• Description of the task: What follows is a set of entries; retype all of them exactly.

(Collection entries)
- - - - -
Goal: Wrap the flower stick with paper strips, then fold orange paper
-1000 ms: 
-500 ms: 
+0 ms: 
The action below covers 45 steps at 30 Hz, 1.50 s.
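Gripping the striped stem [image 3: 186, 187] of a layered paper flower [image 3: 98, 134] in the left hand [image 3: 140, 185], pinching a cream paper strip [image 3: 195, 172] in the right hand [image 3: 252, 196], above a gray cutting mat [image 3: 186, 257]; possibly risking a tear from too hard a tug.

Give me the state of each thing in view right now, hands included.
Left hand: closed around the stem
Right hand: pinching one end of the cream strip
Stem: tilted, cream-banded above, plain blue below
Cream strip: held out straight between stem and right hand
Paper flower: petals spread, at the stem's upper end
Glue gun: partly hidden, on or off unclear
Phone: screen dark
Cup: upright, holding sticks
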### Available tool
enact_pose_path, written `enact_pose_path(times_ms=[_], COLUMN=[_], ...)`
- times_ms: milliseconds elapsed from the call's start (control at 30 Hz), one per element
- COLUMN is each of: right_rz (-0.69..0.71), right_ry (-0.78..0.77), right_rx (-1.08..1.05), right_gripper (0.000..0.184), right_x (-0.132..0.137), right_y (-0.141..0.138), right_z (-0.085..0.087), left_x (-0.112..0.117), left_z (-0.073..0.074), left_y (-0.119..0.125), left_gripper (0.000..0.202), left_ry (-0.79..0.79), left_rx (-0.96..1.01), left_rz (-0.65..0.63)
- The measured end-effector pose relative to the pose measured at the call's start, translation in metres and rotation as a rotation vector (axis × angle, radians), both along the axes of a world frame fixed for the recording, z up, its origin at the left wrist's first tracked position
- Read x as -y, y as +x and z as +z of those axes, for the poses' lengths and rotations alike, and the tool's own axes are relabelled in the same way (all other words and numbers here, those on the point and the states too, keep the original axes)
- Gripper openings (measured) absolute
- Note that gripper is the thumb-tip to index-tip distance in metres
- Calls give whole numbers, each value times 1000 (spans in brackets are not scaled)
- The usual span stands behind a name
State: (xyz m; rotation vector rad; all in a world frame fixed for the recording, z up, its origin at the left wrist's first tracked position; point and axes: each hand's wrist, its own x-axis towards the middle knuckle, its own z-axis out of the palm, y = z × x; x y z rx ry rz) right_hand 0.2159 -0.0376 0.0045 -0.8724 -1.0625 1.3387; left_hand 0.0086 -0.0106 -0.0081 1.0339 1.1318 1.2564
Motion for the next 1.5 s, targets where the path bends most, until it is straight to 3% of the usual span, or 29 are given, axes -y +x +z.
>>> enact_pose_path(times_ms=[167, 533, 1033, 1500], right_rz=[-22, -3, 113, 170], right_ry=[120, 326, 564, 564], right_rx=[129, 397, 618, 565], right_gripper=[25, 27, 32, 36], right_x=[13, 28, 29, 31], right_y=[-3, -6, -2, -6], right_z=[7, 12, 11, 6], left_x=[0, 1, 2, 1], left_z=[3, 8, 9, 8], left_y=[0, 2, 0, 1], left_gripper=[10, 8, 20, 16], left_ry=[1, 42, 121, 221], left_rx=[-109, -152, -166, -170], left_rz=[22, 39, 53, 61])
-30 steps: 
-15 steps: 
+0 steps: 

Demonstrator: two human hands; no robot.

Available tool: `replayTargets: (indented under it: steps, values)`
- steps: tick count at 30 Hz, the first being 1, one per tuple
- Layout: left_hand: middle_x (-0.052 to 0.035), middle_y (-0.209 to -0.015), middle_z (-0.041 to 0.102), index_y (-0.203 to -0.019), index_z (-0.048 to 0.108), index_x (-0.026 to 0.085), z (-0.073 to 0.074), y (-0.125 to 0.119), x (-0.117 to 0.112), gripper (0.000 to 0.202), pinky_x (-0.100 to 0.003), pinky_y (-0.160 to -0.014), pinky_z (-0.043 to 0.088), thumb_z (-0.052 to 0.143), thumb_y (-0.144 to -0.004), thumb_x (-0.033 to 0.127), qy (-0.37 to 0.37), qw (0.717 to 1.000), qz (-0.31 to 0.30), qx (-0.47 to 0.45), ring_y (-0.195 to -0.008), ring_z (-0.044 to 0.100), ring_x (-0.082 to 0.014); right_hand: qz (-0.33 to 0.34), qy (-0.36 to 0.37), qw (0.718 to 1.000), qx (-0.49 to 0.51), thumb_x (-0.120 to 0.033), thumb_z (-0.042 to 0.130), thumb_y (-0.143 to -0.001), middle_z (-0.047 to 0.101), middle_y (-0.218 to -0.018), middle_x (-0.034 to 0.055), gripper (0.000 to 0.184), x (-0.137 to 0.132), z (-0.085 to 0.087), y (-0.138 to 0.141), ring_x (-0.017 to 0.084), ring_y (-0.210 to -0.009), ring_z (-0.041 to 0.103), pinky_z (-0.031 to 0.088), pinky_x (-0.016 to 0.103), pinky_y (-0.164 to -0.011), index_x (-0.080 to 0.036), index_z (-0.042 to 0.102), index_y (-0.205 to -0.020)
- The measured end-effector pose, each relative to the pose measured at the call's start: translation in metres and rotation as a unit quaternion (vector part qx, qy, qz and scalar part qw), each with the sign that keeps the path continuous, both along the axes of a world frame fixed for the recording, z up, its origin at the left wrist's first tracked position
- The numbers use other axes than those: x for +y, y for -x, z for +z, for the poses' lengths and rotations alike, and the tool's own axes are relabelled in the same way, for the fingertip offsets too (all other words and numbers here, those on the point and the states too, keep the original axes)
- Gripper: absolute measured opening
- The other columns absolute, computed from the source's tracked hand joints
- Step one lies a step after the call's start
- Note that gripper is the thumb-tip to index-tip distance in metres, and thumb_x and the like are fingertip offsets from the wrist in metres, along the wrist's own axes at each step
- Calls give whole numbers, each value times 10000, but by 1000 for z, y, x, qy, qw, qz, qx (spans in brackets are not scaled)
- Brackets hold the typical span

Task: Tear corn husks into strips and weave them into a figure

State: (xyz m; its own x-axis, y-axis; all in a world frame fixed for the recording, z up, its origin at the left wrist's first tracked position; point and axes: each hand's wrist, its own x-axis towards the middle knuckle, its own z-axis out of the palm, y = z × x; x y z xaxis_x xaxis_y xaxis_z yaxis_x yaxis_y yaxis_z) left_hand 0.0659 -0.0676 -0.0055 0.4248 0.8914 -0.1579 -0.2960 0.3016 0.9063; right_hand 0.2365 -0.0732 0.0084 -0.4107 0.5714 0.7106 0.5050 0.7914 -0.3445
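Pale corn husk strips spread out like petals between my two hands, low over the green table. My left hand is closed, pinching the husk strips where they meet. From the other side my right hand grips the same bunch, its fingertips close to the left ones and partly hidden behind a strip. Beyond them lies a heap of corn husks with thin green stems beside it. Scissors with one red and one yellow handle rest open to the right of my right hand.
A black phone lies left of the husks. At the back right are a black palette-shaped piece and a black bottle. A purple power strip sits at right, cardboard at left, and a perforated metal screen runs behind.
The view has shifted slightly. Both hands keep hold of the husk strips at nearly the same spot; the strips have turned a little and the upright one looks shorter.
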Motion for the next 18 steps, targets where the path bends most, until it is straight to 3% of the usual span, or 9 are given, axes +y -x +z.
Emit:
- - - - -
• Solution to the exercise:
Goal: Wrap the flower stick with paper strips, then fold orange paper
-1000 ms: 
-500 ms: 
+0 ms: 
The action below covers 45 steps at 30 Hz, 1.50 s.
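Gripping the striped stem [image 3: 186, 187] of a layered paper flower [image 3: 98, 134] in the left hand [image 3: 140, 185], pinching a cream paper strip [image 3: 195, 172] in the right hand [image 3: 252, 196], above a gray cutting mat [image 3: 186, 257]; possibly risking a tear from too hard a tug.

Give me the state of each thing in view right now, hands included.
Left hand: closed around the stem
Right hand: pinching one end of the cream strip
Stem: tilted, cream-banded above, plain blue below
Cream strip: held out straight between stem and right hand
Paper flower: petals spread, at the stem's upper end
Glue gun: partly hidden, on or off unclear
Phone: screen dark
Cup: upright, holding sticks
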### Available tool
enact_pose_path, written `enact_pose_path(times_ms=[_], COLUMN=[_], ...)`
- times_ms: milliseconds elapsed from the call's start (control at 30 Hz), one per element
- COLUMN is each of: right_rz (-0.69..0.71), right_ry (-0.78..0.77), right_rx (-1.08..1.05), right_gripper (0.000..0.184), right_x (-0.132..0.137), right_y (-0.141..0.138), right_z (-0.085..0.087), left_x (-0.112..0.117), left_z (-0.073..0.074), left_y (-0.119..0.125), left_gripper (0.000..0.202), left_ry (-0.79..0.79), left_rx (-0.96..1.01), left_rz (-0.65..0.63)
- The measured end-effector pose relative to the pose measured at the call's start, translation in metres and rotation as a rotation vector (axis × angle, radians), both along the axes of a world frame fixed for the recording, z up, its origin at the left wrist's first tracked position
- Read x as -y, y as +x and z as +z of those axes, for the poses' lengths and rotations alike, and the tool's own axes are relabelled in the same way (all other words and numbers here, those on the point and the states too, keep the original axes)
- Gripper openings (measured) absolute
- Note that gripper is the thumb-tip to index-tip distance in metres
- Calls give whole numbers, each value times 1000 (spans in brackets are not scaled)
- The usual span stands behind a name
State: (xyz m; rotation vector rad; all in a world frame fixed for the recording, z up, its origin at the left wrist's first tracked position; point and axes: each hand's wrist, its own x-axis towards the middle knuckle, its own z-axis out of the palm, y = z × x; x y z rx ry rz) right_hand 0.2159 -0.0376 0.0045 -0.8724 -1.0625 1.3387; left_hand 0.0086 -0.0106 -0.0081 1.0339 1.1318 1.2564
Motion for the next 1.5 s, targets where the path bends most, until it is straight to 3% of the usual span, or 29 are given, axes -y +x +z.
>>> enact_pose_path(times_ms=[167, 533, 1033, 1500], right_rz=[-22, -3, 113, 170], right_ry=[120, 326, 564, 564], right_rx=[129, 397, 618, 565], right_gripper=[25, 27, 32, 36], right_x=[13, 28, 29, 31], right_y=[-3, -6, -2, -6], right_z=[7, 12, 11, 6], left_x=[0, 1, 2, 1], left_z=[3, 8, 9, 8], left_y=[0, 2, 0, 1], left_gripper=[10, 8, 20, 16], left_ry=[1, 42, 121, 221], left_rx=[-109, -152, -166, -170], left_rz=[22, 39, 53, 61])
-30 steps: 
-15 steps: 
+0 steps: 

Demonstrator: two human hands; no robot.

Available tool: `replayTargets: (indented under it: steps, values)`
- steps: tick count at 30 Hz, the first being 1, one per tuple
- Layout: left_hand: middle_x (-0.052 to 0.035), middle_y (-0.209 to -0.015), middle_z (-0.041 to 0.102), index_y (-0.203 to -0.019), index_z (-0.048 to 0.108), index_x (-0.026 to 0.085), z (-0.073 to 0.074), y (-0.125 to 0.119), x (-0.117 to 0.112), gripper (0.000 to 0.202), pinky_x (-0.100 to 0.003), pinky_y (-0.160 to -0.014), pinky_z (-0.043 to 0.088), thumb_z (-0.052 to 0.143), thumb_y (-0.144 to -0.004), thumb_x (-0.033 to 0.127), qy (-0.37 to 0.37), qw (0.717 to 1.000), qz (-0.31 to 0.30), qx (-0.47 to 0.45), ring_y (-0.195 to -0.008), ring_z (-0.044 to 0.100), ring_x (-0.082 to 0.014); right_hand: qz (-0.33 to 0.34), qy (-0.36 to 0.37), qw (0.718 to 1.000), qx (-0.49 to 0.51), thumb_x (-0.120 to 0.033), thumb_z (-0.042 to 0.130), thumb_y (-0.143 to -0.001), middle_z (-0.047 to 0.101), middle_y (-0.218 to -0.018), middle_x (-0.034 to 0.055), gripper (0.000 to 0.184), x (-0.137 to 0.132), z (-0.085 to 0.087), y (-0.138 to 0.141), ring_x (-0.017 to 0.084), ring_y (-0.210 to -0.009), ring_z (-0.041 to 0.103), pinky_z (-0.031 to 0.088), pinky_x (-0.016 to 0.103), pinky_y (-0.164 to -0.011), index_x (-0.080 to 0.036), index_z (-0.042 to 0.102), index_y (-0.205 to -0.020)
- The measured end-effector pose, each relative to the pose measured at the call's start: translation in metres and rotation as a unit quaternion (vector part qx, qy, qz and scalar part qw), each with the sign that keeps the path continuous, both along the axes of a world frame fixed for the recording, z up, its origin at the left wrist's first tracked position
- The numbers use other axes than those: x for +y, y for -x, z for +z, for the poses' lengths and rotations alike, and the tool's own axes are relabelled in the same way, for the fingertip offsets too (all other words and numbers here, those on the point and the states too, keep the original axes)
- Gripper: absolute measured opening
- The other columns absolute, computed from the source's tracked hand joints
- Step one lies a step after the call's start
- Note that gripper is the thumb-tip to index-tip distance in metres, and thumb_x and the like are fingertip offsets from the wrist in metres, along the wrist's own axes at each step
- Calls give whole numbers, each value times 10000, but by 1000 for z, y, x, qy, qw, qz, qx (spans in brackets are not scaled)
- Brackets hold the typical span

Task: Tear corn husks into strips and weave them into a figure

State: (xyz m; its own x-axis, y-axis; all in a world frame fixed for the recording, z up, its origin at the left wrist's first tracked position; point and axes: each hand's wrist, its own x-axis towards the middle knuckle, its own z-axis out of the palm, y = z × x; x y z xaxis_x xaxis_y xaxis_z yaxis_x yaxis_y yaxis_z) left_hand 0.0659 -0.0676 -0.0055 0.4248 0.8914 -0.1579 -0.2960 0.3016 0.9063; right_hand 0.2365 -0.0732 0.0084 -0.4107 0.5714 0.7106 0.5050 0.7914 -0.3445
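Pale corn husk strips spread out like petals between my two hands, low over the green table. My left hand is closed, pinching the husk strips where they meet. From the other side my right hand grips the same bunch, its fingertips close to the left ones and partly hidden behind a strip. Beyond them lies a heap of corn husks with thin green stems beside it. Scissors with one red and one yellow handle rest open to the right of my right hand.
A black phone lies left of the husks. At the back right are a black palette-shaped piece and a black bottle. A purple power strip sits at right, cardboard at left, and a perforated metal screen runs behind.
The view has shifted slightly. Both hands keep hold of the husk strips at nearly the same spot; the strips have turned a little and the upright one looks shorter.
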Motion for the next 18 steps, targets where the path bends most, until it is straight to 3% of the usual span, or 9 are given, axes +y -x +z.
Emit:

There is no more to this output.